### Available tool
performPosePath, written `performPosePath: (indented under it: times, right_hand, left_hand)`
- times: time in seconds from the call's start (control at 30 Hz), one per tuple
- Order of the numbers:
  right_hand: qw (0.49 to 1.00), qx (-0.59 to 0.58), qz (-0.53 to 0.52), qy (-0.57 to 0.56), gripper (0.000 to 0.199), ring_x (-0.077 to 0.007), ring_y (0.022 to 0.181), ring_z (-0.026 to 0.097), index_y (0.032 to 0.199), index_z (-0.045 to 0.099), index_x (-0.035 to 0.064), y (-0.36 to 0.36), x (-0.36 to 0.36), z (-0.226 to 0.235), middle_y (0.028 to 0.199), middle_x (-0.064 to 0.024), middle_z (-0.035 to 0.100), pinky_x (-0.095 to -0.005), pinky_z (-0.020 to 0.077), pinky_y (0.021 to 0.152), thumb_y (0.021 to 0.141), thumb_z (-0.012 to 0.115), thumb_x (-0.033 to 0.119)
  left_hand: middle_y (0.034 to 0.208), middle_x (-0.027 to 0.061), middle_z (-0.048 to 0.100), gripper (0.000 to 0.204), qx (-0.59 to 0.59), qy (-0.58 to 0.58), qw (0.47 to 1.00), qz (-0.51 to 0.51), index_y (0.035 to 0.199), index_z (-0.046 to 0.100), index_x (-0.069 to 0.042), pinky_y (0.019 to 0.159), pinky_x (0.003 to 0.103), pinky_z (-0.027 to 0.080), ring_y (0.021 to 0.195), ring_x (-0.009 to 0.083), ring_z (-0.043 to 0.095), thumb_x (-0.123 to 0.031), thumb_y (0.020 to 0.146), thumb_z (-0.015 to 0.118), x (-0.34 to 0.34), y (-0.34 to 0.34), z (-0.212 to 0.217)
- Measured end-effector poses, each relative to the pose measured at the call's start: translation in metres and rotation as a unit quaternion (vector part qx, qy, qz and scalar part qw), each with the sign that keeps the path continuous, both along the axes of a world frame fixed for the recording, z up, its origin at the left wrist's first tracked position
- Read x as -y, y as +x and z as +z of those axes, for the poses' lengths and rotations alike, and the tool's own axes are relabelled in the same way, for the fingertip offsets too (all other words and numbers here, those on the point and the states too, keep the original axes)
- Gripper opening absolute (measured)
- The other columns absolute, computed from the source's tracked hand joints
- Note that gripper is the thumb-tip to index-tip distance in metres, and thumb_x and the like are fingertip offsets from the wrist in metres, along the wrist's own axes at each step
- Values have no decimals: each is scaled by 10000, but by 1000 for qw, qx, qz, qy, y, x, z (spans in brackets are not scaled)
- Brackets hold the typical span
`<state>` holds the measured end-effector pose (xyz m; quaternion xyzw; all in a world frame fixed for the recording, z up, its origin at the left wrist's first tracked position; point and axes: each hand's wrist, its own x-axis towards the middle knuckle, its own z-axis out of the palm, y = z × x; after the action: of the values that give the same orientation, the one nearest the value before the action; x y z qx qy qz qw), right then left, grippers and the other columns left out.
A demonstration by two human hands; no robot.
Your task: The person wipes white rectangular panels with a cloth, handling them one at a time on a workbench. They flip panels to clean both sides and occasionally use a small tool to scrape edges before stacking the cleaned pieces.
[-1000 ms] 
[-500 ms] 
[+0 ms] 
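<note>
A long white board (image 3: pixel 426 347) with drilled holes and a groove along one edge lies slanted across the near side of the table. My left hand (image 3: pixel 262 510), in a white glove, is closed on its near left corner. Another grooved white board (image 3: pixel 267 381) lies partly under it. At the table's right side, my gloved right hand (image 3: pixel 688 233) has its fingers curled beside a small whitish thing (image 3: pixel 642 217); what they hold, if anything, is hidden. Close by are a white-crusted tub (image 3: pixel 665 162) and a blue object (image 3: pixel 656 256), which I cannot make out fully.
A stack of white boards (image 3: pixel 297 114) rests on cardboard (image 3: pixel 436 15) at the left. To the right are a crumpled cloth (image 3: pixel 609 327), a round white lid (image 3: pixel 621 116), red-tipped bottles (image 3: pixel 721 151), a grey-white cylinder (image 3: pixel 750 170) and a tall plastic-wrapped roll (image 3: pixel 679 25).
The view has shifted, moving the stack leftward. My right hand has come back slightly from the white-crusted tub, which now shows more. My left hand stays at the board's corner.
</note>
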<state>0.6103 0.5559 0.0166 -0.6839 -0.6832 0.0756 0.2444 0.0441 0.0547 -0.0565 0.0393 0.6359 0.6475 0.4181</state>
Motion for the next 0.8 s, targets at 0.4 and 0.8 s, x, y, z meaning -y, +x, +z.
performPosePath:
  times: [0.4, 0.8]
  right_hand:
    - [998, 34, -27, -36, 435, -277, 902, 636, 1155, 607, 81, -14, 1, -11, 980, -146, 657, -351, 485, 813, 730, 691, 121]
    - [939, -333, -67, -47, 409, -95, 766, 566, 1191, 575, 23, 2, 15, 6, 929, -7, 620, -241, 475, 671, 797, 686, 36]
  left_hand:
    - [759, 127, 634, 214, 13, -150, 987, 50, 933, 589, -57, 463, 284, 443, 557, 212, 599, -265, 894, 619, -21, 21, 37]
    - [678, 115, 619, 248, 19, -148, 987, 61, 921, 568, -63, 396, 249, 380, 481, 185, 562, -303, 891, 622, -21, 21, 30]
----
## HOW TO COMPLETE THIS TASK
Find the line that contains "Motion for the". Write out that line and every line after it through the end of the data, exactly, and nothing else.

## TASK OUTPUT
Motion for the next 0.8 s, targets at 0.4 and 0.8 s, x, y, z meaning -y, +x, +z.
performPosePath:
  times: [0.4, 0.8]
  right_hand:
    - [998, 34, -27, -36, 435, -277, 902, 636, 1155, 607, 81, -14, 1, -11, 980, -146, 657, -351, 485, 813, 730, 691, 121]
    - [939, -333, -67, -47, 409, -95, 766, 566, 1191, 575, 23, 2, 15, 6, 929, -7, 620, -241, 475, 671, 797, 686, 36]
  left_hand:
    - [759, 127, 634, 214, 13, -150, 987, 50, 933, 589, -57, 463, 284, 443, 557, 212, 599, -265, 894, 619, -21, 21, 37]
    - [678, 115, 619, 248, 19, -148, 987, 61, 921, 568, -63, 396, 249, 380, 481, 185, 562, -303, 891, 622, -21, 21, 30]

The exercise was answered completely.